WHAT YOU WILL DO |
Word for word, restate every line of the listing that follows.

=== Section Start ===

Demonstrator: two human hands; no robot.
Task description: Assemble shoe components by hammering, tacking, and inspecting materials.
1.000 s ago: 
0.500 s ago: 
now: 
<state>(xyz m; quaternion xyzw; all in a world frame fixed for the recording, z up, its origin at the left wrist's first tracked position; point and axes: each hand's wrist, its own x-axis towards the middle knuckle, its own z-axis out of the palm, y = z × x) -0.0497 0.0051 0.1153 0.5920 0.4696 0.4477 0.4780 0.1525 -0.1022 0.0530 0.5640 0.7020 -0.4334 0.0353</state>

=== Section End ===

EXERCISE SOLUTION |
Demonstrator: two human hands; no robot.
Task description: Assemble shoe components by hammering, tacking, and inspecting materials.
1.000 s ago: 
0.500 s ago: 
now: 
<state>(xyz m; quaternion xyzw; all in a world frame fixed for the recording, z up, its origin at the left wrist's first tracked position; point and axes: each hand's wrist, its own x-axis towards the middle knuckle, its own z-axis out of the palm, y = z × x) -0.0497 0.0051 0.1153 0.5920 0.4696 0.4477 0.4780 0.1525 -0.1022 0.0530 0.5640 0.7020 -0.4334 0.0353</state>

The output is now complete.